Task objective:
The answer is to be the lines of the material from its start through the line containing "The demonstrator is", each copied exactly; no pictures.

Listed entries:
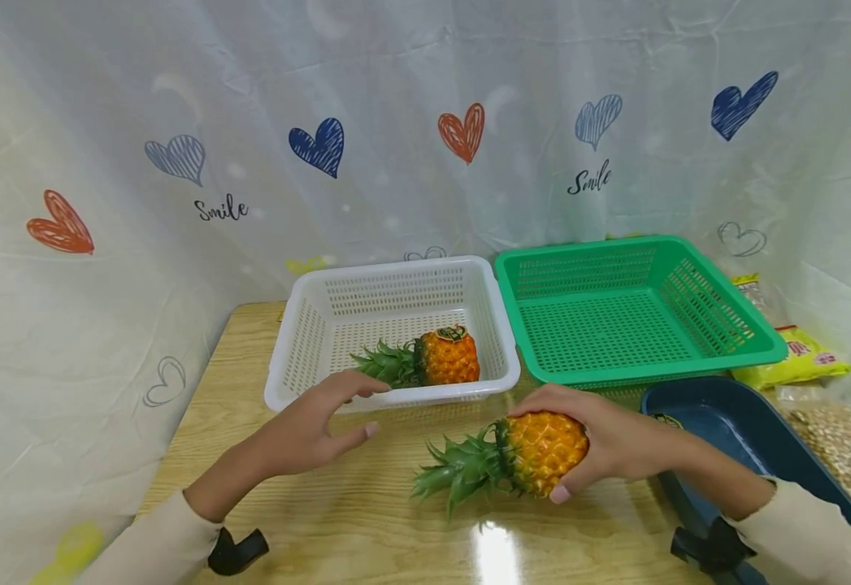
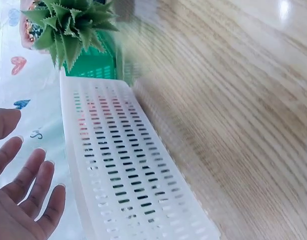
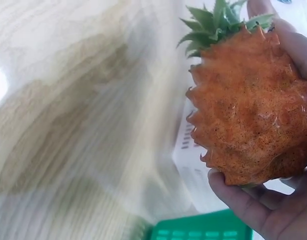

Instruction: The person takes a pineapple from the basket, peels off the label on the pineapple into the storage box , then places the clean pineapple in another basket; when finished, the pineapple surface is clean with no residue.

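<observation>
Orange pineapple (image 1: 548, 452), long axis sideways, crown (image 1: 466, 470) leftward

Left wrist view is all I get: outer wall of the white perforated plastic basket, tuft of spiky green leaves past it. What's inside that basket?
Observer: A pineapple with an orange body and green leafy crown, lying on its side in the white basket.

Operator: And the leaves I see, what part of that fruit is held?

Observer: Its orange body: the right hand grips the second pineapple there.

Operator: Anything at the near right of the green perforated plastic basket?

Observer: A dark blue tray, partly covered by the right forearm in the head view.
</observation>
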### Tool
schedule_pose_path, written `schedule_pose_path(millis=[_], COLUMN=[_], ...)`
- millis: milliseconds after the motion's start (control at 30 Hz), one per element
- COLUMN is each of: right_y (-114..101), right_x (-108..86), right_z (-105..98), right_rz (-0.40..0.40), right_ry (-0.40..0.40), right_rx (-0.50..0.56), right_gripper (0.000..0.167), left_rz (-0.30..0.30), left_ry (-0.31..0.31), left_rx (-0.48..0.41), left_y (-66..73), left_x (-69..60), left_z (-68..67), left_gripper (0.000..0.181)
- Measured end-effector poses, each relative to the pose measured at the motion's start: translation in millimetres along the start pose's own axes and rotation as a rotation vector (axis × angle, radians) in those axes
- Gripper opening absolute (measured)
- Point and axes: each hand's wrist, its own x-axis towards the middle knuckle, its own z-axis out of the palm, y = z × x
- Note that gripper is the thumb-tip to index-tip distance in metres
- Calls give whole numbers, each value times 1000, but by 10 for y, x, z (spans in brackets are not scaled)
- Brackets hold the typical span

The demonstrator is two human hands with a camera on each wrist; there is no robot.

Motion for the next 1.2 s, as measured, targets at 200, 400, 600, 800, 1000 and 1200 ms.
schedule_pose_path(millis=[200, 400, 600, 800, 1000, 1200], right_y=[5, 3, -36, -93, -132, -127], right_x=[-65, -99, -136, -146, -148, -162], right_z=[-94, -152, -222, -300, -384, -468], right_rz=[57, 72, 100, 105, 106, 108], right_ry=[2, 12, 61, 77, 99, 131], right_rx=[67, 101, 96, 103, 96, 69], right_gripper=[75, 71, 71, 72, 73, 75], left_rz=[-18, -117, -159, -185, -194, -184], left_ry=[38, -7, -45, -89, -124, -137], left_rx=[5, -18, -41, -58, -73, -69], left_y=[-149, -276, -356, -418, -467, -505], left_x=[26, 37, 58, 73, 73, 76], left_z=[-54, -90, -103, -98, -96, -71], left_gripper=[43, 47, 48, 50, 52, 48])
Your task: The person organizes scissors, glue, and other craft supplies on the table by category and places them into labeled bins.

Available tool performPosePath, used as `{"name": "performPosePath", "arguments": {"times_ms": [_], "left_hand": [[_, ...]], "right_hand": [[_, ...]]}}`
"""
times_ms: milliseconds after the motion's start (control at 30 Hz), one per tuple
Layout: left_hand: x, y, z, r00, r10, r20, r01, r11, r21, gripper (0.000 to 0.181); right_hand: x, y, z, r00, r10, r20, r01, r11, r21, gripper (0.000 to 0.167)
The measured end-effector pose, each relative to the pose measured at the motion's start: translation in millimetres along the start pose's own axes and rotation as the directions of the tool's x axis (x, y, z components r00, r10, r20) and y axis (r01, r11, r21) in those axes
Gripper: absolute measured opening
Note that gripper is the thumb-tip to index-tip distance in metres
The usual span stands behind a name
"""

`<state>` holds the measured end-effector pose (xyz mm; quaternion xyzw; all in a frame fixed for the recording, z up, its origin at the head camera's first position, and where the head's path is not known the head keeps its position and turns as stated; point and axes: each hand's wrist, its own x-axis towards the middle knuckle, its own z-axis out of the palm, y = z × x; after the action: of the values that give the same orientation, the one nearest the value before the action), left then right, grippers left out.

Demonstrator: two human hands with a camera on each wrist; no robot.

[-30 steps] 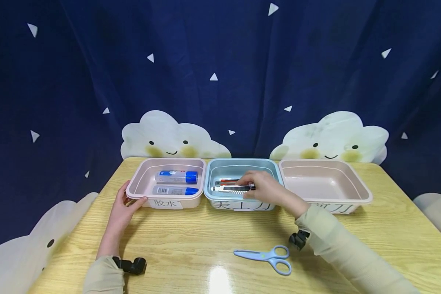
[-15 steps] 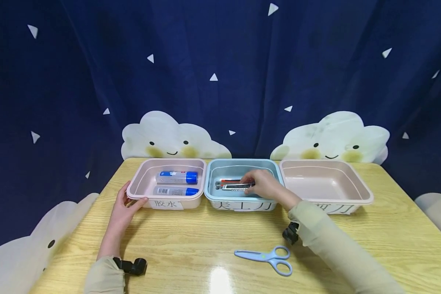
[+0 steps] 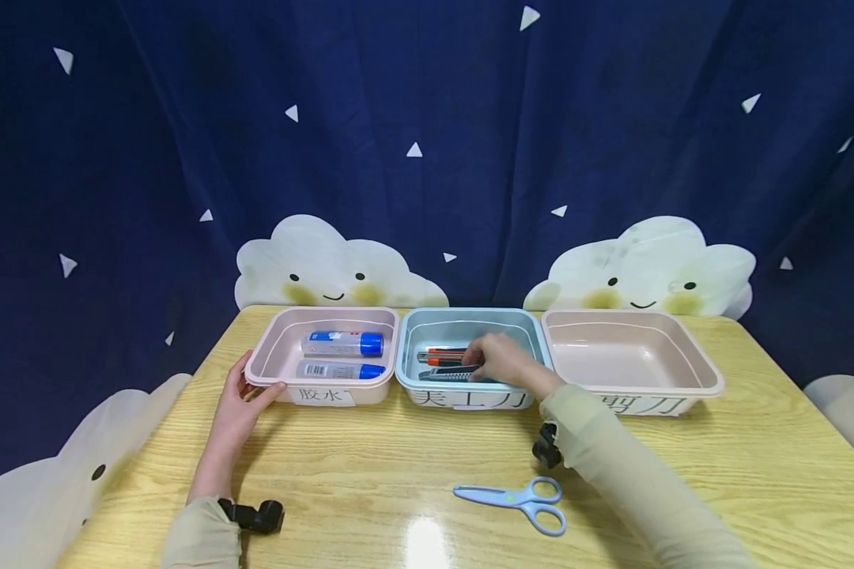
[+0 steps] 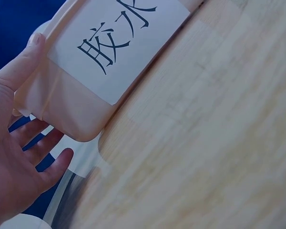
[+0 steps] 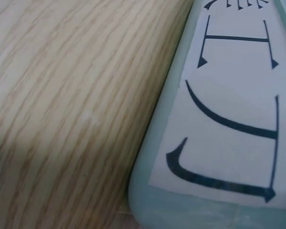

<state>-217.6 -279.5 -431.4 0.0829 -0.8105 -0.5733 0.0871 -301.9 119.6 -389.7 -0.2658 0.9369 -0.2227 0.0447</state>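
Observation:
In the head view my right hand reaches into the blue bin and holds the right end of a dark and silver utility knife. Its fingertips are partly hidden. Just behind lies another utility knife with orange parts, its right end covered by the hand. My left hand grips the near left corner of the left pink bin, thumb on the front, fingers along the side. The left wrist view shows this thumb against the rim. Two blue-capped glue bottles, the rear one and front one, lie inside.
Light blue scissors lie on the wooden table, in front of the bins. A second pink bin stands at the right, touching the blue one. Each bin has a paper label in front. A dark blue curtain hangs behind.
My right hand has lowered the utility knife into the blue bin and shifted slightly left, its forearm swinging left too. My left hand stays on the pink bin.

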Motion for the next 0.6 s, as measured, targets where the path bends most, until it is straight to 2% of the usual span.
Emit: {"name": "performPosePath", "arguments": {"times_ms": [333,600], "left_hand": [[0.6,-0.2,-0.4,1.000,0.004,0.002,-0.004,1.000,-0.005,0.086],[-0.4,-0.9,-0.9,1.000,0.004,0.008,-0.004,1.000,-0.005,0.086]], "right_hand": [[3.7,0.2,1.1,0.997,0.030,0.078,-0.026,0.999,-0.045,0.015],[3.6,0.8,1.2,0.995,0.037,0.092,-0.033,0.998,-0.046,0.014]]}}
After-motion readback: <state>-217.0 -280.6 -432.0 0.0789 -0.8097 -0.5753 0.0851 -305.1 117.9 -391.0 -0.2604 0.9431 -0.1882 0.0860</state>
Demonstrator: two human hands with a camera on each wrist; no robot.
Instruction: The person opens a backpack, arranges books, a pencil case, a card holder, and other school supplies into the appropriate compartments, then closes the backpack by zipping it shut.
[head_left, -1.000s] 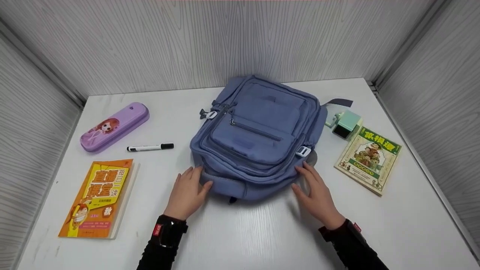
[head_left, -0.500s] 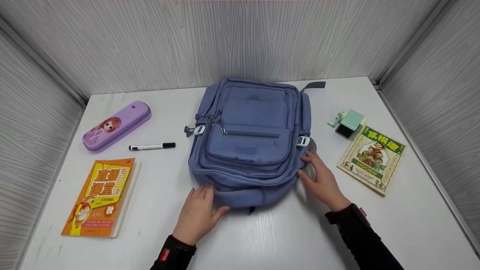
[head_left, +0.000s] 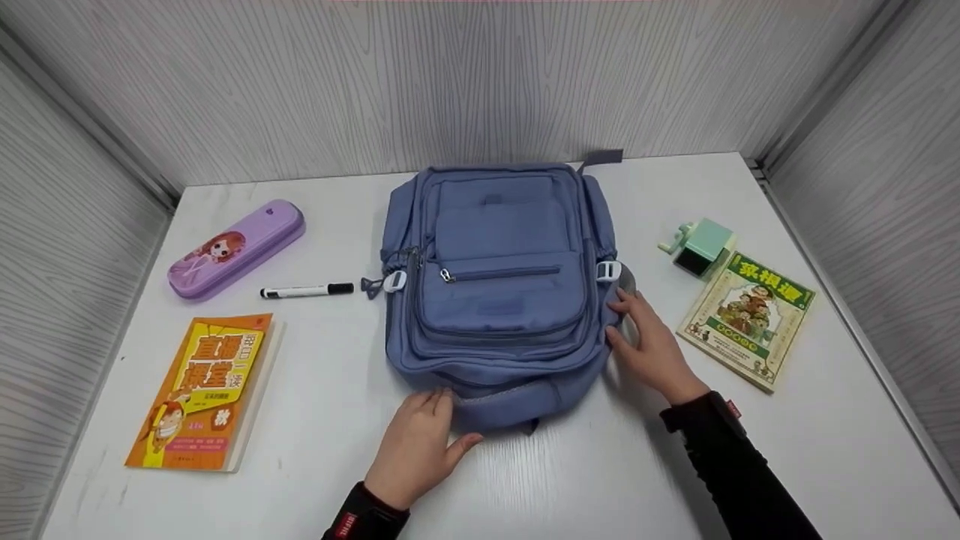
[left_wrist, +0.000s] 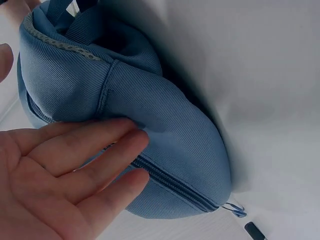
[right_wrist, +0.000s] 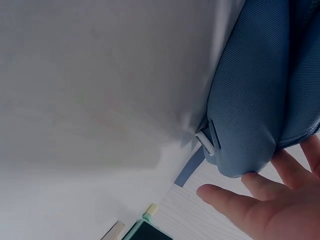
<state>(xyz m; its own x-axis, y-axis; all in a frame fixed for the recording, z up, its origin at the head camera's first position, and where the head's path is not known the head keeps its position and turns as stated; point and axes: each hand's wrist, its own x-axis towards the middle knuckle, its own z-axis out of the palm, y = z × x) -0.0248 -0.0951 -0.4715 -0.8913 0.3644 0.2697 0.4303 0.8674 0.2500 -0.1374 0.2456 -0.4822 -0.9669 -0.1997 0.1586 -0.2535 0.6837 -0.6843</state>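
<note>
A blue backpack [head_left: 502, 292] lies front side up on the white table, its top toward the back wall. My left hand [head_left: 420, 442] touches its near left edge; in the left wrist view the fingers [left_wrist: 107, 150] are straight and rest against the fabric beside a zipper [left_wrist: 175, 185]. At the near right side, my right hand [head_left: 652, 345] lays its fingertips on the bag. The right wrist view has those fingers [right_wrist: 267, 187] extended along the fabric, not wrapped round it. White buckles sit on both sides of the bag, one [head_left: 608, 271] just above the right hand.
To the left are a purple pencil case [head_left: 236, 251], a black-and-white marker [head_left: 306, 290] and an orange book [head_left: 202, 394]. On the right stand a mint-green pencil sharpener [head_left: 705, 244] and a green-and-cream book [head_left: 748, 319]. Wood-grain panels [head_left: 480, 82] enclose the back and sides.
The backpack has turned counterclockwise from a slant to nearly straight. My left hand has moved right and nearer with it, while my right hand has shifted slightly right and up.
</note>
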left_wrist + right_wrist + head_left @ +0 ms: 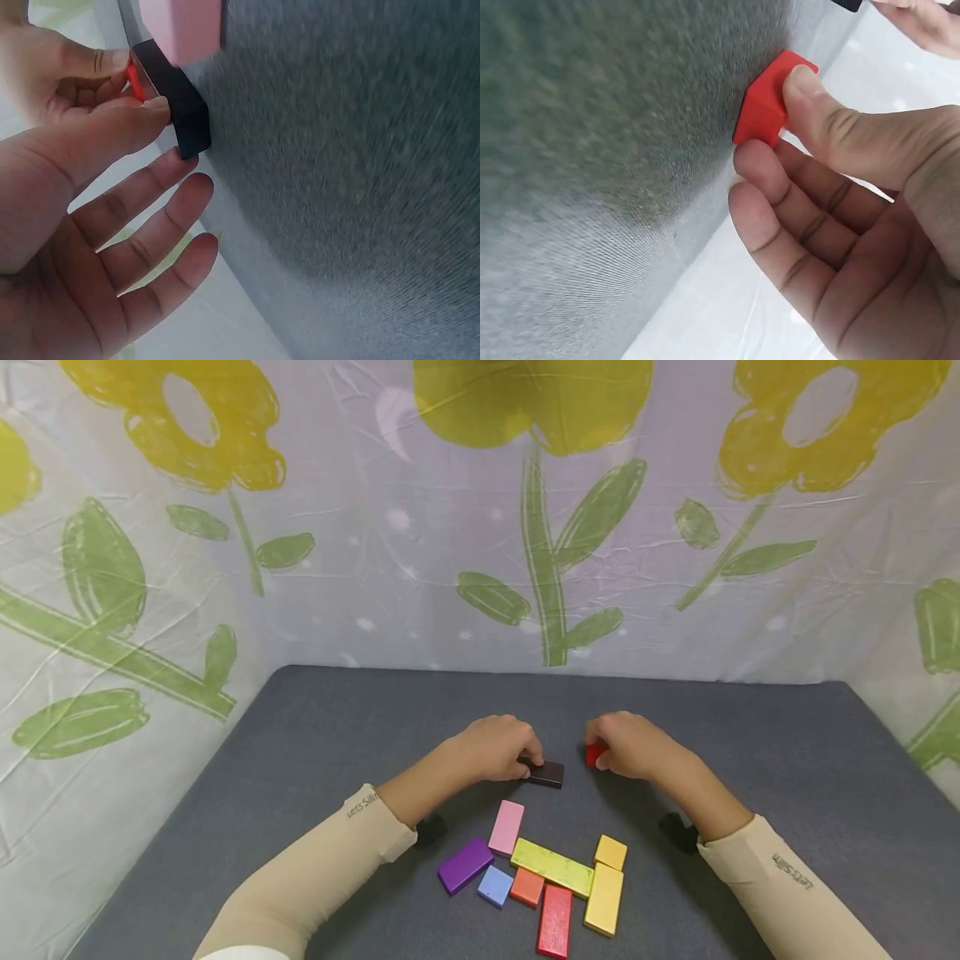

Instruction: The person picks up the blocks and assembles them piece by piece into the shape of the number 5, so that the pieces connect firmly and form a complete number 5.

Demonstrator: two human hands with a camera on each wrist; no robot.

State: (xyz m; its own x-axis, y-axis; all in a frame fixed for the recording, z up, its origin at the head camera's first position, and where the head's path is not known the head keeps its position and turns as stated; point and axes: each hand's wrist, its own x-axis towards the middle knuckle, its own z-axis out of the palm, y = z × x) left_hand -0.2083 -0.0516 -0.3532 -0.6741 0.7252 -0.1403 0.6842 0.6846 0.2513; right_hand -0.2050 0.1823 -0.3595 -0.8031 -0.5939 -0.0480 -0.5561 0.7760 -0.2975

Task answer:
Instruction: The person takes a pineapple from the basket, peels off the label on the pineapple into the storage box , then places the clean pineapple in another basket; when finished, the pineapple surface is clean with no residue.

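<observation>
Orange pineapple (image 1: 548, 452), long axis sideways, crown (image 1: 466, 470) leftward

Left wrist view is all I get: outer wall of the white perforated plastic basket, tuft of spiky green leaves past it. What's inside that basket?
Observer: A pineapple with an orange body and green leafy crown, lying on its side in the white basket.

Operator: And the leaves I see, what part of that fruit is held?

Observer: Its orange body: the right hand grips the second pineapple there.

Operator: Anything at the near right of the green perforated plastic basket?

Observer: A dark blue tray, partly covered by the right forearm in the head view.
</observation>
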### Tool
schedule_pose_path, written `schedule_pose_path(millis=[_], COLUMN=[_], ...)`
- millis: milliseconds after the motion's start (control at 30 Hz), one per element
- COLUMN is each of: right_y (-114..101), right_x (-108..86), right_z (-105..98), right_rz (-0.40..0.40), right_ry (-0.40..0.40), right_rx (-0.50..0.56), right_gripper (0.000..0.167), left_rz (-0.30..0.30), left_ry (-0.31..0.31), left_rx (-0.48..0.41), left_y (-66..73), left_x (-69..60), left_z (-68..67), left_gripper (0.000..0.181)
- Measured end-effector poses, each relative to the pose measured at the motion's start: translation in millimetres along the start pose's own axes and rotation as a rotation vector (axis × angle, radians) in those axes
- Gripper opening absolute (measured)
- Point and axes: each hand's wrist, its own x-axis towards the middle knuckle, its own z-axis out of the palm, y = z × x
- Note that gripper is the thumb-tip to index-tip distance in metres
- Calls give whole numbers, each value times 1000, but by 10 for y, x, z (spans in brackets are not scaled)
- Brackets hold the typical span

The demonstrator is two human hands with a camera on each wrist; there is no robot.

The answer is finished.